Work order → Produce a verbatim transcription of the records below, beginning at the line containing "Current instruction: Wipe" and ending at the final line; include only those lines.

[Collected data entries]

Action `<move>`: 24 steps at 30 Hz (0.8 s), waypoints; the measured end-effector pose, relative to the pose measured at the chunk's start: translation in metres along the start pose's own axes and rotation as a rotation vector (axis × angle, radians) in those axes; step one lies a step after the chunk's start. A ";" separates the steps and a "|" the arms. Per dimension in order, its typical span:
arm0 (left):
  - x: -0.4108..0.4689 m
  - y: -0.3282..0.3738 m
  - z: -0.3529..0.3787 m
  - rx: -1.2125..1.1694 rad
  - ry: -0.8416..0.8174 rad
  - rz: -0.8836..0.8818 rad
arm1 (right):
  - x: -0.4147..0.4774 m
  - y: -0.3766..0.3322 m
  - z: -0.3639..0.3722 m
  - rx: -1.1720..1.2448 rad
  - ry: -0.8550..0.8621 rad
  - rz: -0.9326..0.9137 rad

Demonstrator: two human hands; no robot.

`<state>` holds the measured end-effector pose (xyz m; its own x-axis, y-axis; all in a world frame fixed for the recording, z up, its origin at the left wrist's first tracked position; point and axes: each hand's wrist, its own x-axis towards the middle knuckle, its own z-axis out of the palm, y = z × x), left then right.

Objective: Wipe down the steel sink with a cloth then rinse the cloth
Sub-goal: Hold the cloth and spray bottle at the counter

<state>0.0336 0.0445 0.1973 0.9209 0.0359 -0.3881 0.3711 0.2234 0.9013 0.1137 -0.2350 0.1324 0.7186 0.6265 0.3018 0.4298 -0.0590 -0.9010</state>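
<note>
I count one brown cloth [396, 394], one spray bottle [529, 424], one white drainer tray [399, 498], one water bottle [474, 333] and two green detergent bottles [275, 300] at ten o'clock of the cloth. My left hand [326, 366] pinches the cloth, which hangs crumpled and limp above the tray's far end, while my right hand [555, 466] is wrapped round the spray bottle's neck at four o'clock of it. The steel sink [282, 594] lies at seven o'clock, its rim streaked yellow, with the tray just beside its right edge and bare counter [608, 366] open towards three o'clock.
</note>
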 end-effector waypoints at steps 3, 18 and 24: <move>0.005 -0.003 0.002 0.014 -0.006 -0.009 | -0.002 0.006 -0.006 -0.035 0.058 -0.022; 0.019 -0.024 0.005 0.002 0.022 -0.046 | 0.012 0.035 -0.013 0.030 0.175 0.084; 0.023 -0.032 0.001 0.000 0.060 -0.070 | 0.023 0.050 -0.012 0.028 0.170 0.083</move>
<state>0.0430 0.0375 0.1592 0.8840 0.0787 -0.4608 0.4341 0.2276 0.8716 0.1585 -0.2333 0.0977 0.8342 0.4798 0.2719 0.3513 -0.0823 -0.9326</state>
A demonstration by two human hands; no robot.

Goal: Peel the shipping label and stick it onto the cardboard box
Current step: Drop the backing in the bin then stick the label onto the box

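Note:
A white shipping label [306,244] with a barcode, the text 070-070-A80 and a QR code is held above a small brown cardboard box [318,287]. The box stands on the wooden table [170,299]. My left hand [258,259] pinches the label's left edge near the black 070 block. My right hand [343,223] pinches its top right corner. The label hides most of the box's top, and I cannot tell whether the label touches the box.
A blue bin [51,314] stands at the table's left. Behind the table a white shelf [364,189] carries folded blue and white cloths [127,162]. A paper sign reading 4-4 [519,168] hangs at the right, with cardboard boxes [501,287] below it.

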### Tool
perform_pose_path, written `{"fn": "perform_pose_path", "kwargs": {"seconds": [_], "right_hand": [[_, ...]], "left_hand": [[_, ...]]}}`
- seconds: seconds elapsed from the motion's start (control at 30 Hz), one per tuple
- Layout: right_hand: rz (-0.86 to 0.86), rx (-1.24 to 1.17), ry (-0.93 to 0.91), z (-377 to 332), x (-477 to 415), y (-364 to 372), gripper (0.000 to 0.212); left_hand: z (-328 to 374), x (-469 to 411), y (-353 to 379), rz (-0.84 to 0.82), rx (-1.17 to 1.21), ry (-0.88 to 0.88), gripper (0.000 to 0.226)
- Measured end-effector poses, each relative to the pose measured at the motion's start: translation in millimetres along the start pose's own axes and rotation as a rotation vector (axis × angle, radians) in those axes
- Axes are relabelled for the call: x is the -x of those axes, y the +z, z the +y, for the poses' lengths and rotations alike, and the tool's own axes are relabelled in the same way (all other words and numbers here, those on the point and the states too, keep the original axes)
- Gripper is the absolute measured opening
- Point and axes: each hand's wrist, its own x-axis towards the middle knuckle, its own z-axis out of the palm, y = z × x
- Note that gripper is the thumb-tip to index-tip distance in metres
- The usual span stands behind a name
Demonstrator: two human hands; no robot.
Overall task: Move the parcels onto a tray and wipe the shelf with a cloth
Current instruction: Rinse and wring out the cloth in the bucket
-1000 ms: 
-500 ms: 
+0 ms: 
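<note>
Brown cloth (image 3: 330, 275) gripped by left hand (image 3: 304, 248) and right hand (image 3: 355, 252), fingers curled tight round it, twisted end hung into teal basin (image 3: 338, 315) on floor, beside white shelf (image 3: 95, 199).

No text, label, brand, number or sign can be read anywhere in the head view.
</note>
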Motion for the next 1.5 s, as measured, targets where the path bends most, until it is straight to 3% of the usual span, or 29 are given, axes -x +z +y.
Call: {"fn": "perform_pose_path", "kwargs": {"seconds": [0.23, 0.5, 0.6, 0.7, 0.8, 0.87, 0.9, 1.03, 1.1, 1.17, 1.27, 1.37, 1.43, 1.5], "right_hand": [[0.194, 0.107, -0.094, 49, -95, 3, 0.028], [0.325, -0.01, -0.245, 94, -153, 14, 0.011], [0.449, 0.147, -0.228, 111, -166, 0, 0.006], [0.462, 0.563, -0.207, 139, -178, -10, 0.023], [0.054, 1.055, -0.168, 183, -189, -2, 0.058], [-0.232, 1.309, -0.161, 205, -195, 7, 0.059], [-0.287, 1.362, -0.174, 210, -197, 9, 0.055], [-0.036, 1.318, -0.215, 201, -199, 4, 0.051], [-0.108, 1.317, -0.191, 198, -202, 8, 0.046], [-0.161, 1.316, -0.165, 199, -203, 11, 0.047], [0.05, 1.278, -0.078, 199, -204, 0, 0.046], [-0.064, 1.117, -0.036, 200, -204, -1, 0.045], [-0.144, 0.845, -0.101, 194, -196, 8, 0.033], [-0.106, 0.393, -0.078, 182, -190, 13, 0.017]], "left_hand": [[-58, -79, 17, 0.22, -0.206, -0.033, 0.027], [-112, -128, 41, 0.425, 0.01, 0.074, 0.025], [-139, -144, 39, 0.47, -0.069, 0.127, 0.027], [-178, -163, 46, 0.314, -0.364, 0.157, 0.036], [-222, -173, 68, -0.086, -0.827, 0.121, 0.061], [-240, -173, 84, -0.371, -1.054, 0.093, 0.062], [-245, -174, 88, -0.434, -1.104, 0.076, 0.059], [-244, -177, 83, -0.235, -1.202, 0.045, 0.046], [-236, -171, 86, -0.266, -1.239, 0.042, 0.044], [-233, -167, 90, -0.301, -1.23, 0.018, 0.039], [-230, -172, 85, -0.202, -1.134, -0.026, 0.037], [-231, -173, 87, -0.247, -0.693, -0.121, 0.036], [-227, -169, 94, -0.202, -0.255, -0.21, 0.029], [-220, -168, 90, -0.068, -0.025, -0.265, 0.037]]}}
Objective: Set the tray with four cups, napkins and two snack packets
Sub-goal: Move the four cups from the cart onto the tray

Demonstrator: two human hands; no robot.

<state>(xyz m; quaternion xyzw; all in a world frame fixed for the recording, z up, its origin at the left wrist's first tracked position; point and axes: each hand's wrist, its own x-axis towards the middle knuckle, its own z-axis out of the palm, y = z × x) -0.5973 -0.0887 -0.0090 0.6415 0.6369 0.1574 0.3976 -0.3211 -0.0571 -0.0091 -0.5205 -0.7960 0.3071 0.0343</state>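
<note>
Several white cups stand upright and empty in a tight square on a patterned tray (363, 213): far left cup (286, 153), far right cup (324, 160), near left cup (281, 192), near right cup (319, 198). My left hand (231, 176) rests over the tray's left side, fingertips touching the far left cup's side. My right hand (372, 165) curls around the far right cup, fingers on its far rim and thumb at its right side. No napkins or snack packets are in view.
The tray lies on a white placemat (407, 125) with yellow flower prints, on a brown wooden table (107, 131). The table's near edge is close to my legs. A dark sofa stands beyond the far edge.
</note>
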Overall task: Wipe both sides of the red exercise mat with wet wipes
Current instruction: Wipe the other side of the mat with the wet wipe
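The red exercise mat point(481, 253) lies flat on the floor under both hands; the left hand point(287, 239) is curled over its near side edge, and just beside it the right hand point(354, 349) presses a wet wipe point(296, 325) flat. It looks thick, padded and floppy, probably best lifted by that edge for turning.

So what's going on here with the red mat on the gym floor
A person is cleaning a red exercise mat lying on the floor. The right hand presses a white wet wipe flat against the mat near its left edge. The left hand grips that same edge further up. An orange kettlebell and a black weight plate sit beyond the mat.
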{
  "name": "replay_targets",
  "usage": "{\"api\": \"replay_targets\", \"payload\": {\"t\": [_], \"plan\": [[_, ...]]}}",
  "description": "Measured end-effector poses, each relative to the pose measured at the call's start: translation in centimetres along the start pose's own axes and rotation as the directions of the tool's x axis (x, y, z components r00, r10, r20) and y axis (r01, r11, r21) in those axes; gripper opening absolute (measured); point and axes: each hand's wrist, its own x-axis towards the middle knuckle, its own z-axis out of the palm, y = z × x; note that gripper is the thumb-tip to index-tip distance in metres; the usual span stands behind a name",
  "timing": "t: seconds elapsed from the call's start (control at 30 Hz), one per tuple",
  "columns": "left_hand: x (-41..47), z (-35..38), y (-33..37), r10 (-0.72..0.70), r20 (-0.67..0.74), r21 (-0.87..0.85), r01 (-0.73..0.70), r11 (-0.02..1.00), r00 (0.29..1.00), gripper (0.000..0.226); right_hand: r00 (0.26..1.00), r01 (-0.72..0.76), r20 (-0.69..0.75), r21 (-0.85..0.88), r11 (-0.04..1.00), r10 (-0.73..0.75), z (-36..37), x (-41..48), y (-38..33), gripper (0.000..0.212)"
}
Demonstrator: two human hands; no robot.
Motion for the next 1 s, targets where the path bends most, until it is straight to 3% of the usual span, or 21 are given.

Finished exercise →
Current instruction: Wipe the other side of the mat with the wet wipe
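The red exercise mat point(481, 253) lies flat on the floor under both hands; the left hand point(287, 239) is curled over its near side edge, and just beside it the right hand point(354, 349) presses a wet wipe point(296, 325) flat. It looks thick, padded and floppy, probably best lifted by that edge for turning.

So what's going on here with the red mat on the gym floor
A person is cleaning a red exercise mat lying on the floor. The right hand presses a white wet wipe flat against the mat near its left edge. The left hand grips that same edge further up. An orange kettlebell and a black weight plate sit beyond the mat.
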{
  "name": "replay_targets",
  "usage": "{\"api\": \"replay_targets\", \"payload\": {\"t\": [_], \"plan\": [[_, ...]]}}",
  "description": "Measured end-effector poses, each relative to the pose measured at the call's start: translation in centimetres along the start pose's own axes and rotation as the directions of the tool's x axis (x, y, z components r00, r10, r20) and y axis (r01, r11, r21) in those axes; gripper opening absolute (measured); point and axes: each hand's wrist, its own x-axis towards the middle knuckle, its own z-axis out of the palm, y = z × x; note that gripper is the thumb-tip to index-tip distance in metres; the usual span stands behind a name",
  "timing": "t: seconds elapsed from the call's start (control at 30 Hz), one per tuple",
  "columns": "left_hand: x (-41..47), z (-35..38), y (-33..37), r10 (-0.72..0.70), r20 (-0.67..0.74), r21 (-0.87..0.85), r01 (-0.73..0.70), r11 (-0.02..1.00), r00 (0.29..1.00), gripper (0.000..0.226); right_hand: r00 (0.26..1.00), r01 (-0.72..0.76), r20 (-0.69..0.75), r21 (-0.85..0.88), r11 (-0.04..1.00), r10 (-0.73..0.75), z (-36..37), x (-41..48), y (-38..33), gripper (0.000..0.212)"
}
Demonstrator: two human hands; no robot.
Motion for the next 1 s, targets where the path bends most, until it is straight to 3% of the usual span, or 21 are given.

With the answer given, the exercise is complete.